**Exercise details**
Each line of the data below should be restated exactly, with images left out.

**Information shown**
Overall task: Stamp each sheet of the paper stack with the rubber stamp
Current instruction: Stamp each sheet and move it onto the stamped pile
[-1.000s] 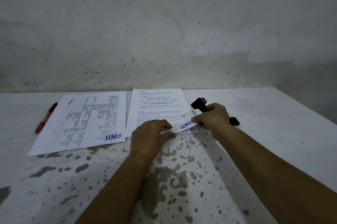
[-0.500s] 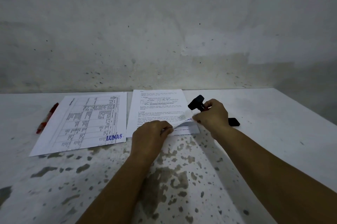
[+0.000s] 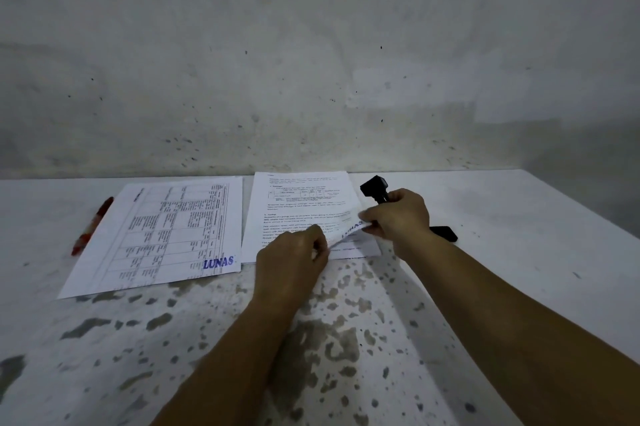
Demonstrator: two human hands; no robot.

**Written solution**
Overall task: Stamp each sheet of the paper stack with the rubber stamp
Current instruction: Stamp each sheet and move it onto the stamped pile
[-1.000s] 
[-0.500s] 
[+0.000s] 
Demonstrator: two human hands; no robot.

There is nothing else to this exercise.